August 17, 2011 – By Marianna Parraga and Daniel Wallis
CARACAS (Reuters) - Venezuela received an enviable honor last month: OPEC said it is sitting on the biggest reserves of crude oil in the world -- even more than Saudi Arabia.
But the Venezuelan oil industry is also sitting atop a well of trouble.
The South American nation has struggled to take advantage of its bonanza of expanding reserves. And a scandal over embezzled pension funds at state oil company PDVSA has renewed concerns about corruption and mismanagement.
Retired workers from the oil behemoth have taken to the streets in protest. Their beef: nearly half a billion dollars of pension fund money was lost after it was invested in what turned out to be a Madoff-style Ponzi scheme run by a U.S. financial advisor who was closely linked to President Hugo Chavez's government.
The fraud case centers on Francisco Illarramendi, a Connecticut hedge fund manager with joint U.S.-Venezuelan citizenship who used to work as a U.S.-based advisor to PDVSA and the Finance Ministry.
Several top executives at PDVSA have been axed since the scandal, which one former director of the company said proved Venezuela under Chavez had become "a moral cesspool."
Pensioners are not the only ones still wondering how such a large chunk of the firm's $2.5 billion pension fund was invested with Illarramendi in the first place.
The question cuts to the heart of the challenges facing PDVSA, one of Latin America's big three oil companies alongside Pemex of Mexico and Brazil's Petrobras.
The Organization of the Petroleum Exporting Countries issued a report last month showing Venezuela surpassed Saudi Arabia as the largest holder of crude oil reserves in 2010.
PDVSA is ranked by Petroleum Intelligence Weekly as the world's fourth largest oil company thanks to its reserves, production, refining and sales capacity, and it has been transformed in recent years into the piggy-bank of Chavez's "21st Century Socialism."
The timing of the scandal is not good for Chavez: the charismatic, 57-year-old former coup leader underwent cancer surgery in Cuba in June and is fighting to recover his health to run for re-election next year. He needs every cent possible from PDVSA for the social projects that fuel his popularity.
The company does a lot more than pump Venezuela's vast oil reserves. Tapped constantly to replenish government coffers, PDVSA funds projects ranging from health and education to arts and Formula One motor racing. From painting homes to funding medical clinics staffed by Cuban doctors, the restoration of a Caracas shopping boulevard and even a victorious team at the Rio carnival, there's little that PDVSA doesn't do.
"In poorly-managed societies, national oil companies tend to be the most efficient organizations, so the government gives them more work to do, instead of letting them focus on being better oil companies," Davidow told industry executives in the ballroom at a luxurious La Jolla hotel.
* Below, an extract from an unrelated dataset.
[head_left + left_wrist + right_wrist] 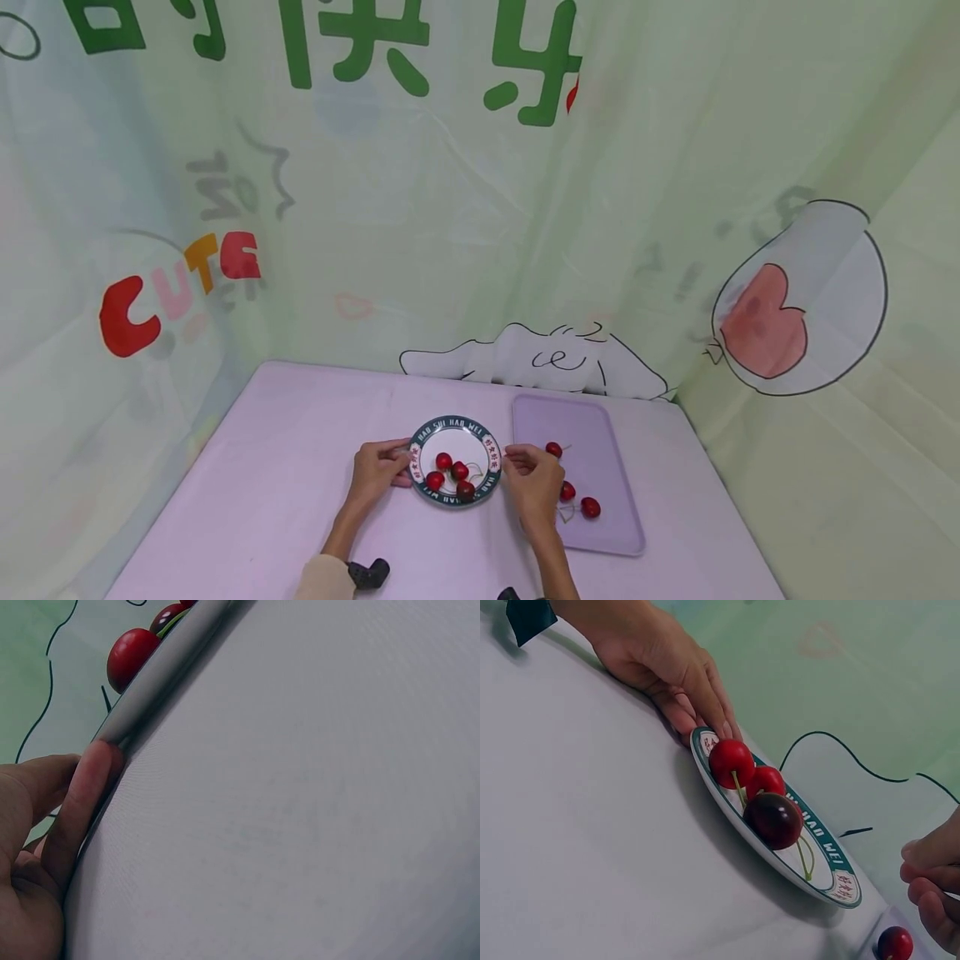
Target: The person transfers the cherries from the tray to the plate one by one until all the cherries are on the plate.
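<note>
A round white plate (454,442) with a dark green lettered rim carries several red cherries (460,472), some with green stems. My left hand (375,475) pinches its left edge, and in the left wrist view a finger (88,780) lies against the plate's underside (165,671). At the opposite side, my right hand (534,483) has its fingertips close by the rim. The right wrist view shows a gap between those loosely curled fingers (930,859) and the plate (840,901), with nothing visible in them.
On the right lies a light purple tray (592,433) with three cherries (590,507) showing, partly covered by my right hand and forearm. A pale cloth (300,417) covers the table. Printed curtains (420,208) hang behind and along both sides.
</note>
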Demonstrator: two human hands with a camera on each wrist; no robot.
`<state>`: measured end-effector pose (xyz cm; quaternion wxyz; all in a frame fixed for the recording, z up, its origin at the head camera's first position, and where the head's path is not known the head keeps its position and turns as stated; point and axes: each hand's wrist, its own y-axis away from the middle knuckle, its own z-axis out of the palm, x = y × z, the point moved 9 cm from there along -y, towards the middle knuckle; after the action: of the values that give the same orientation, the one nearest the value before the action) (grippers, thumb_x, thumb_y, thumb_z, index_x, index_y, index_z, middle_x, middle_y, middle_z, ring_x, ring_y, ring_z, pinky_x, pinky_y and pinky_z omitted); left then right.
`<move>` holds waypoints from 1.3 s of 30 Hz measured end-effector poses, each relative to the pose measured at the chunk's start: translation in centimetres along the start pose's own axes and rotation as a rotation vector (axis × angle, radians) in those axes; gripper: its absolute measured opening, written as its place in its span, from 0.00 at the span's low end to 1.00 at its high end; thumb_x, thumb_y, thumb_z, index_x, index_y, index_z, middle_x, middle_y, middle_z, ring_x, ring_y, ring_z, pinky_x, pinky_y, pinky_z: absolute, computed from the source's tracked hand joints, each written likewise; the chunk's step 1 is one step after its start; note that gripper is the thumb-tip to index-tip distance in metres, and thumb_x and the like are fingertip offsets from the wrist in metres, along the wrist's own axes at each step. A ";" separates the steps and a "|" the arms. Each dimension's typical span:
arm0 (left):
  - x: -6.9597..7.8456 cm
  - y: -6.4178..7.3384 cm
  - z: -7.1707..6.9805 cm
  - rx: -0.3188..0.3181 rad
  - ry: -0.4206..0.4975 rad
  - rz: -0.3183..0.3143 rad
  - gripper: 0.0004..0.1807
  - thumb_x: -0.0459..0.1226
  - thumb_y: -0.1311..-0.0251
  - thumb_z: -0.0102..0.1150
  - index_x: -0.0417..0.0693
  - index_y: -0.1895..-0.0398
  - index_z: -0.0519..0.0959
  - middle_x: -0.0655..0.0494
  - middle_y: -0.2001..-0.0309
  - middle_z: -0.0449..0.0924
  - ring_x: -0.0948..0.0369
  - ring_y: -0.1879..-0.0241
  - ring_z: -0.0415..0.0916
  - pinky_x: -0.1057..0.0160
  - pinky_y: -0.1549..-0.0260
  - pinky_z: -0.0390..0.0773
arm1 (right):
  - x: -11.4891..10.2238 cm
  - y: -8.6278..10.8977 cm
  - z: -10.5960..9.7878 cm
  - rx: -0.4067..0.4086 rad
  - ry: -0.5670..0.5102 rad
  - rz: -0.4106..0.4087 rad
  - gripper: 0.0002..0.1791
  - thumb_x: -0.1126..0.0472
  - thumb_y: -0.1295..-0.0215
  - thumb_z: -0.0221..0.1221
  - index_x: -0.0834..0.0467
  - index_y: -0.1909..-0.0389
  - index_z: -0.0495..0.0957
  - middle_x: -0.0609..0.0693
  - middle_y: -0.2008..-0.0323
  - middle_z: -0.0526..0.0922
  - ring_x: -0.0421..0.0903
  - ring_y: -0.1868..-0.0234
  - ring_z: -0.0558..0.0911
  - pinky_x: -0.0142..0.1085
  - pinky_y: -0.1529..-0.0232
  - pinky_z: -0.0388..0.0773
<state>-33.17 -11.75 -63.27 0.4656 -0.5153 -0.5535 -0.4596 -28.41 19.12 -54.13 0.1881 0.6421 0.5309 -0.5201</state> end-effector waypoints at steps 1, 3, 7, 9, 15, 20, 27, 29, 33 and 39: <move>0.1 0.0 0.0 0.000 -0.005 0.005 0.20 0.28 0.28 0.66 0.38 0.34 0.85 0.46 0.65 0.85 0.59 0.77 0.89 0.67 0.72 0.91 | 0.0 0.0 -0.3 0.003 -0.010 0.003 0.07 0.72 0.39 0.75 0.62 0.61 0.93 0.53 0.67 0.93 0.39 0.69 0.85 0.21 0.66 0.83; 0.1 0.0 -0.1 0.002 -0.015 0.007 0.20 0.28 0.27 0.66 0.38 0.33 0.84 0.46 0.65 0.84 0.59 0.77 0.89 0.68 0.72 0.91 | -0.1 0.0 -0.7 0.010 -0.015 0.005 0.07 0.72 0.39 0.75 0.61 0.61 0.93 0.54 0.67 0.93 0.39 0.69 0.86 0.20 0.65 0.83; 0.2 0.1 -0.1 0.002 -0.022 0.010 0.20 0.29 0.27 0.66 0.38 0.33 0.84 0.46 0.66 0.84 0.59 0.77 0.88 0.69 0.73 0.90 | -0.3 0.1 -1.6 0.020 -0.018 0.012 0.07 0.72 0.40 0.75 0.62 0.61 0.93 0.56 0.66 0.93 0.42 0.69 0.87 0.19 0.65 0.83; 0.2 0.1 -0.1 0.001 -0.020 0.010 0.20 0.29 0.27 0.66 0.39 0.34 0.85 0.46 0.66 0.84 0.59 0.77 0.88 0.69 0.73 0.90 | -0.2 0.1 -1.8 0.020 0.003 0.029 0.07 0.72 0.40 0.75 0.62 0.61 0.93 0.56 0.66 0.93 0.42 0.68 0.87 0.19 0.64 0.83; 0.2 0.1 0.0 0.000 -0.020 0.018 0.20 0.28 0.27 0.65 0.38 0.34 0.85 0.46 0.65 0.85 0.60 0.77 0.88 0.69 0.73 0.90 | 0.0 0.3 -2.5 0.003 0.050 0.066 0.07 0.70 0.36 0.75 0.61 0.58 0.93 0.56 0.63 0.94 0.44 0.65 0.89 0.18 0.61 0.83; 0.2 0.2 0.0 -0.001 -0.010 0.020 0.20 0.28 0.28 0.65 0.38 0.34 0.84 0.46 0.65 0.85 0.60 0.77 0.89 0.68 0.73 0.91 | -1.1 0.6 -3.5 0.003 -0.013 0.056 0.08 0.74 0.38 0.74 0.66 0.58 0.92 0.61 0.63 0.93 0.46 0.65 0.90 0.17 0.63 0.82; -0.1 0.1 -0.1 -0.002 0.003 0.021 0.21 0.28 0.28 0.66 0.38 0.34 0.84 0.45 0.65 0.85 0.58 0.76 0.89 0.67 0.72 0.91 | -0.5 0.5 -4.6 0.021 -0.006 0.049 0.08 0.73 0.39 0.76 0.66 0.59 0.92 0.61 0.63 0.94 0.37 0.68 0.88 0.15 0.63 0.82; -0.1 0.1 -0.1 -0.002 0.010 0.025 0.21 0.28 0.28 0.67 0.37 0.34 0.84 0.46 0.65 0.85 0.58 0.76 0.89 0.67 0.72 0.91 | 0.1 0.4 -4.9 0.027 0.005 0.056 0.09 0.72 0.39 0.76 0.65 0.58 0.92 0.61 0.63 0.94 0.36 0.68 0.88 0.16 0.62 0.82; -0.2 0.1 0.0 -0.004 0.009 0.024 0.21 0.27 0.29 0.67 0.37 0.34 0.84 0.47 0.66 0.85 0.59 0.76 0.89 0.66 0.72 0.92 | 0.8 0.4 -5.6 0.043 0.015 0.070 0.09 0.73 0.39 0.75 0.65 0.58 0.92 0.60 0.63 0.94 0.34 0.69 0.87 0.17 0.63 0.83; 0.3 0.2 0.0 -0.008 -0.003 0.030 0.21 0.29 0.28 0.67 0.37 0.33 0.84 0.47 0.65 0.84 0.59 0.76 0.88 0.67 0.72 0.91 | 1.0 0.2 -6.7 0.057 0.012 0.054 0.09 0.75 0.41 0.74 0.65 0.59 0.92 0.60 0.65 0.94 0.29 0.71 0.84 0.16 0.66 0.81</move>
<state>-33.00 -11.69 -62.96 0.4697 -0.5259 -0.5447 -0.4540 -25.19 24.88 -52.42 0.1805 0.6644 0.4993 -0.5261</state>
That's the kind of criticism that Chavez, who has nationalized most of his country's oil sector since he was elected in 1999, says is rooted in a bankrupt "imperial Yankee" mind-set.
He purged perceived opponents from PDVSA's ranks in response to a crippling strike in 2002-2003 that slashed output, firing thousands of staff and replacing them with loyalists. Since then, the company has endured one controversy after another.
There was the "maleta-gate" affair in 2007, so-called after the Spanish word for suitcase, when a Venezuelan-American businessman was stopped at Buenos Aires airport carrying luggage stuffed with $800,000 in cash that U.S. prosecutors said came from PDVSA and was intended for Cristina Fernandez's presidential campaign in Argentina. Both Fernandez and Chavez denied the charge.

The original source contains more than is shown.